Your instructions: Up to and including the line that contains "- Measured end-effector", return every line from the start of the data, unchanged.

+-------+

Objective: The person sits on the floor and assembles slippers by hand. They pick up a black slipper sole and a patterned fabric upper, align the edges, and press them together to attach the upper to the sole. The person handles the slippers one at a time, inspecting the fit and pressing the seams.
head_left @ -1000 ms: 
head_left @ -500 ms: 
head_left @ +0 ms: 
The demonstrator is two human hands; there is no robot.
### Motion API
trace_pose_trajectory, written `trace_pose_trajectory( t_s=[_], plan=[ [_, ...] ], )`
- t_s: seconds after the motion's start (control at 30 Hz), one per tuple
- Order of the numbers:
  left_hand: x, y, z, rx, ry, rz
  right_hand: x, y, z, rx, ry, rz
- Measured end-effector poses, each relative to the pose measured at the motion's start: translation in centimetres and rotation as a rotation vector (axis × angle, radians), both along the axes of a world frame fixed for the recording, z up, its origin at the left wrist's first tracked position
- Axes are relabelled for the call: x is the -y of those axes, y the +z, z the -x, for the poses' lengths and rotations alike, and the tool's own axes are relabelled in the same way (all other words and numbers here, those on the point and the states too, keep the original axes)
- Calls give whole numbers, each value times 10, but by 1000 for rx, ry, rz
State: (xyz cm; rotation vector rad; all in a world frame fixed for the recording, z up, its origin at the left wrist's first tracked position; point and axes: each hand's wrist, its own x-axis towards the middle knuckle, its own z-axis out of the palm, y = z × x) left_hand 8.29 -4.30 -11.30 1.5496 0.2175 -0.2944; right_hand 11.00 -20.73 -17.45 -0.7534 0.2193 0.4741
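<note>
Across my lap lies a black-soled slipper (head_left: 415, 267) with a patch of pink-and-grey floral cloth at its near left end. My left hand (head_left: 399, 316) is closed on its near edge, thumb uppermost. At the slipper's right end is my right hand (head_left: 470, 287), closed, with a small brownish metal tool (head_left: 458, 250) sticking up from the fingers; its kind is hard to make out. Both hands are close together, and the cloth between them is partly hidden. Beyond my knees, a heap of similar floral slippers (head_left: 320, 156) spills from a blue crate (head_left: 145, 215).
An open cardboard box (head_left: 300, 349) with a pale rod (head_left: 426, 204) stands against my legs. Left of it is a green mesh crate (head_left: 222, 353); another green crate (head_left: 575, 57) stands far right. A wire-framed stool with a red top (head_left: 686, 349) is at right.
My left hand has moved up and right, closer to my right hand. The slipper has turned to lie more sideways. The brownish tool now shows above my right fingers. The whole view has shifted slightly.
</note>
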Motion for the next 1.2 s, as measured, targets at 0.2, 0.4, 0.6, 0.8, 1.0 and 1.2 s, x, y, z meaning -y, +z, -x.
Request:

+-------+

Answer space:
Objective: The person sits on the floor and assembles slippers by hand. They pick up a black slipper sole and a patterned fabric upper, align the edges, and press them together to attach the upper to the sole. The person handles the slippers one at a time, inspecting the fit and pressing the seams.
head_left @ -1000 ms: 
head_left @ -500 ms: 
head_left @ +0 ms: 
The demonstrator is two human hands; there is no robot.
### Motion API
trace_pose_trajectory, written `trace_pose_trajectory( t_s=[_], plan=[ [_, ...] ], )`
- t_s: seconds after the motion's start (control at 30 Hz), one per tuple
- Order of the numbers:
  left_hand: x, y, z, rx, ry, rz
  right_hand: x, y, z, rx, ry, rz
- Measured end-effector poses, each relative to the pose measured at the motion's start: translation in centimetres and rotation as a rotation vector (axis × angle, radians), both along the axes of a world frame fixed for the recording, z up, its origin at the left wrist's first tracked position

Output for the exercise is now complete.